Franklin Goodman Sytner (born 29 June 1944 in Liverpool) is a British racing driver, a Life Member of the BRDC, and was the 1988 British Touring Car Champion, driving a BMW M3. He also won his class in 1990.

== Racing career ==
Sytner started racing in the early 1970s in Formula Ford and later became known for racing in the Clubmans formula for front-engined sports cars, before moving into Touring Cars in the 1980s. As a successful BMW dealer with a chain of dealerships it was natural that he should gravitate towards their products, however he started his BTCC career driving for Tom Walkinshaw's TWR team, which was running the Rover SD1 Vitesse. However, Sytner and Walkinshaw fell out and Frank abruptly left the team halfway through his first season. Sytner joined the BMW team, fielding the 635 model run by Ted Grace Racing. It was Sytner who protested the legality of the TWR Rovers in 1983, an action which eventually cost Steve Soper the championship that season. Sytner entered a semi-works BMW 635 in 1984, running under the Sytner Racing banner and finished second in class to Andy Rouse.

Sytner took a year out in 1986, but returned in 1987, having joined Prodrive who had taken over the factory BMW contract, running the BMW M3. Success was immediate, with several wins, before taking the BTCC title outright in 1988. Sytner won his class, the new look 2.0 litre super touring formula, and came second overall in 1990, despite strong competition from 1989 champion John Cleland in the works Vauxhall Cavalier. The two even had a controversial collision at the Birmingham Superprix late in the season. Sytner's final season was 1991, which saw him retire from the sport at the end of the year to concentrate on his car dealership.

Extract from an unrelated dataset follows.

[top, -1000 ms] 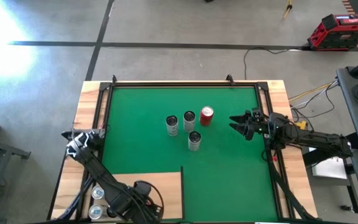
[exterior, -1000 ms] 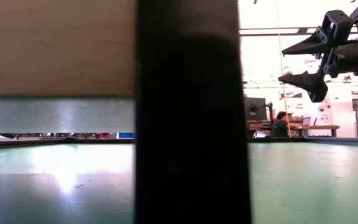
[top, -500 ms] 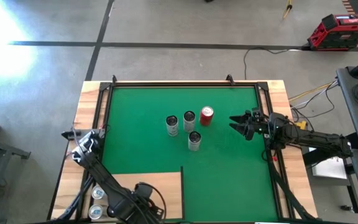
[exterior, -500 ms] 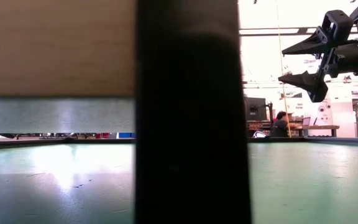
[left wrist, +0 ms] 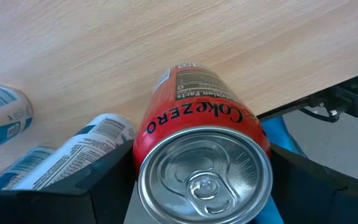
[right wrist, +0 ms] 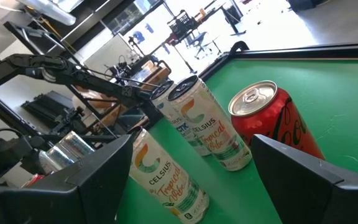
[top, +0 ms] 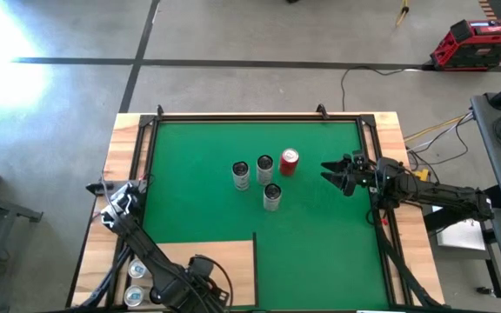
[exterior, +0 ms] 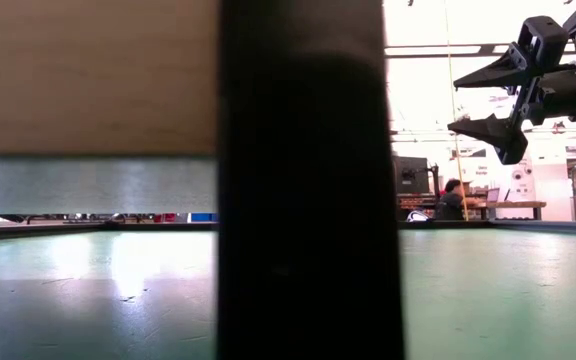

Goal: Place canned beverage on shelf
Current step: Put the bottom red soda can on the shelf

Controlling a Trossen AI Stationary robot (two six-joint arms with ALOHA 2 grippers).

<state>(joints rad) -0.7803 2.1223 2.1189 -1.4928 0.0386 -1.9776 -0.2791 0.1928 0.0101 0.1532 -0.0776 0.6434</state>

Sytner moved into historic car racing in the 1990s, in both sports cars and historic Formula One cars - he is particularly known these days for his exploits in a Penske.

In 1997, Sytner won the Ferrari Sportscar Pre-1959 class at the Historic Grand Prix of Monaco in a Ferrari 250. In 2002, he even managed to win the F1 Grand Prix pre-1966 race in a Brabham BT4 at the same event.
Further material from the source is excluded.